Description of the task – Each line of the data has to be written out again exactly as shown.

Data segment –
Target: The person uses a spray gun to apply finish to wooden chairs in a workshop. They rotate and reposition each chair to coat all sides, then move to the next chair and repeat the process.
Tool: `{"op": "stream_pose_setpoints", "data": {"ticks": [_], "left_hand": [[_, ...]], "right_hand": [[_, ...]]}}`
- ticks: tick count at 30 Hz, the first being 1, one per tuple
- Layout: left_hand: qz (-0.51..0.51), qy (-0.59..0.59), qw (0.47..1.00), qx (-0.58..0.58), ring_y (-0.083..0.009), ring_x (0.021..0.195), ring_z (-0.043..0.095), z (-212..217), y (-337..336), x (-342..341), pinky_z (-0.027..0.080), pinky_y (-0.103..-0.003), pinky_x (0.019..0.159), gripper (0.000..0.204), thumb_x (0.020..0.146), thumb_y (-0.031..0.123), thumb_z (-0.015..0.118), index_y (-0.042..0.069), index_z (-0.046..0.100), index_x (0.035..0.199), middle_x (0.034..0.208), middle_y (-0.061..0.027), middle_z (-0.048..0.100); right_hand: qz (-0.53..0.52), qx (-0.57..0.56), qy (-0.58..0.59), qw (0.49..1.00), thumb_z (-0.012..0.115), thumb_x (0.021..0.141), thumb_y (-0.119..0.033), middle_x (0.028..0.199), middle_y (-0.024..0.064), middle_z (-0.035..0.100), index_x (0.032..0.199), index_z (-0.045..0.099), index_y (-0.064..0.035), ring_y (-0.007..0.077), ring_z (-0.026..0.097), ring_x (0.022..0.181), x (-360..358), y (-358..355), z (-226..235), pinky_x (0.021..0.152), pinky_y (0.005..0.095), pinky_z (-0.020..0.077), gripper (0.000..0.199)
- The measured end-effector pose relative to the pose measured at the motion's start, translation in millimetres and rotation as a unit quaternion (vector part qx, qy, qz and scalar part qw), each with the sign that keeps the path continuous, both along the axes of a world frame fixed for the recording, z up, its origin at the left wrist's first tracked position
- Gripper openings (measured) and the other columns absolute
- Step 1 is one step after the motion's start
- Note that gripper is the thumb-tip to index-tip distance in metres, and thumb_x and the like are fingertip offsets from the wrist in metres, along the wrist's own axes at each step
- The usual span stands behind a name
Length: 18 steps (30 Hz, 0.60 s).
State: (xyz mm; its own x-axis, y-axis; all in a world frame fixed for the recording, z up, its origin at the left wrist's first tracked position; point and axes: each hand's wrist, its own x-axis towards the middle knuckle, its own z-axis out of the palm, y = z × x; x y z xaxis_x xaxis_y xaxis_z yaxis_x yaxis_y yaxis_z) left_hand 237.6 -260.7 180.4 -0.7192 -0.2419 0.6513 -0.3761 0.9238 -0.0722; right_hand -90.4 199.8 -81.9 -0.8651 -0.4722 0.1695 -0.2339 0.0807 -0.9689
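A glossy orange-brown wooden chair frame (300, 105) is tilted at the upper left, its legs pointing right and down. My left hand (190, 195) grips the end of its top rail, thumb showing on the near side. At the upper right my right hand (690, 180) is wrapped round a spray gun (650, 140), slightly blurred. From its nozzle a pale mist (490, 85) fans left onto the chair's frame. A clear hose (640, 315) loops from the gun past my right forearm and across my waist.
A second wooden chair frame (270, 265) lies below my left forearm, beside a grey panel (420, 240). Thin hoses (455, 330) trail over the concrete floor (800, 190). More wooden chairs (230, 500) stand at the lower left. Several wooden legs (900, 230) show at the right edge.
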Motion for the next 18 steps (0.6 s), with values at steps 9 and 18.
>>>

Reply to the task –
Target: The person uses a spray gun to apply finish to wooden chairs in a workshop. They rotate and reposition each chair to coat all sides, then move to the next chair and repeat the process.
Tool: `{"op": "stream_pose_setpoints", "data": {"ticks": [_], "left_hand": [[_, ...]], "right_hand": [[_, ...]]}}`
- ticks: tick count at 30 Hz, the first being 1, one per tuple
- Layout: left_hand: qz (-0.51..0.51), qy (-0.59..0.59), qw (0.47..1.00), qx (-0.58..0.58), ring_y (-0.083..0.009), ring_x (0.021..0.195), ring_z (-0.043..0.095), z (-212..217), y (-337..336), x (-342..341), pinky_z (-0.027..0.080), pinky_y (-0.103..-0.003), pinky_x (0.019..0.159), gripper (0.000..0.204), thumb_x (0.020..0.146), thumb_y (-0.031..0.123), thumb_z (-0.015..0.118), index_y (-0.042..0.069), index_z (-0.046..0.100), index_x (0.035..0.199), middle_x (0.034..0.208), middle_y (-0.061..0.027), middle_z (-0.048..0.100); right_hand: qz (-0.53..0.52), qx (-0.57..0.56), qy (-0.58..0.59), qw (0.49..1.00), thumb_z (-0.012..0.115), thumb_x (0.021..0.141), thumb_y (-0.119..0.033), middle_x (0.028..0.199), middle_y (-0.024..0.064), middle_z (-0.035..0.100), index_x (0.032..0.199), index_z (-0.045..0.099), index_y (-0.064..0.035), ring_y (-0.007..0.077), ring_z (-0.026..0.097), ring_x (0.022..0.181), x (-360..358), y (-358..355), z (-226..235), pinky_x (0.021..0.152), pinky_y (0.005..0.095), pinky_z (-0.020..0.077), gripper (0.000..0.199)
- The measured end-effector pose relative to the pose measured at the motion's start, translation in millimetres and rotation as a unit quaternion (vector part qx, qy, qz and scalar part qw), each with the sign that keeps the path continuous, both along the axes of a world frame fixed for the recording, z up, its origin at the left wrist's first tracked position
- Gripper openings (measured) and the other columns absolute
- Step 1 is one step after the motion's start
- Note that gripper is the thumb-tip to index-tip distance in metres, and thumb_x and the like are fingertip offsets from the wrist in metres, along the wrist's own axes at each step
- The usual span stands behind a name
Length: 18 steps (30 Hz, 0.60 s).
State: (xyz mm; its own x-axis, y-axis; all in a world frame fixed for the recording, z up, its origin at the left wrist's first tracked position; point and axes: each hand's wrist, its own x-axis towards the middle knuckle, its own z-axis out of the palm, y = z × x; x y z xaxis_x xaxis_y xaxis_z yaxis_x yaxis_y yaxis_z) left_hand 237.6 -260.7 180.4 -0.7192 -0.2419 0.6513 -0.3761 0.9238 -0.0722; right_hand -90.4 199.8 -81.9 -0.8651 -0.4722 0.1695 -0.2339 0.0807 -0.9689
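A glossy orange-brown wooden chair frame (300, 105) is tilted at the upper left, its legs pointing right and down. My left hand (190, 195) grips the end of its top rail, thumb showing on the near side. At the upper right my right hand (690, 180) is wrapped round a spray gun (650, 140), slightly blurred. From its nozzle a pale mist (490, 85) fans left onto the chair's frame. A clear hose (640, 315) loops from the gun past my right forearm and across my waist.
A second wooden chair frame (270, 265) lies below my left forearm, beside a grey panel (420, 240). Thin hoses (455, 330) trail over the concrete floor (800, 190). More wooden chairs (230, 500) stand at the lower left. Several wooden legs (900, 230) show at the right edge.
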Motion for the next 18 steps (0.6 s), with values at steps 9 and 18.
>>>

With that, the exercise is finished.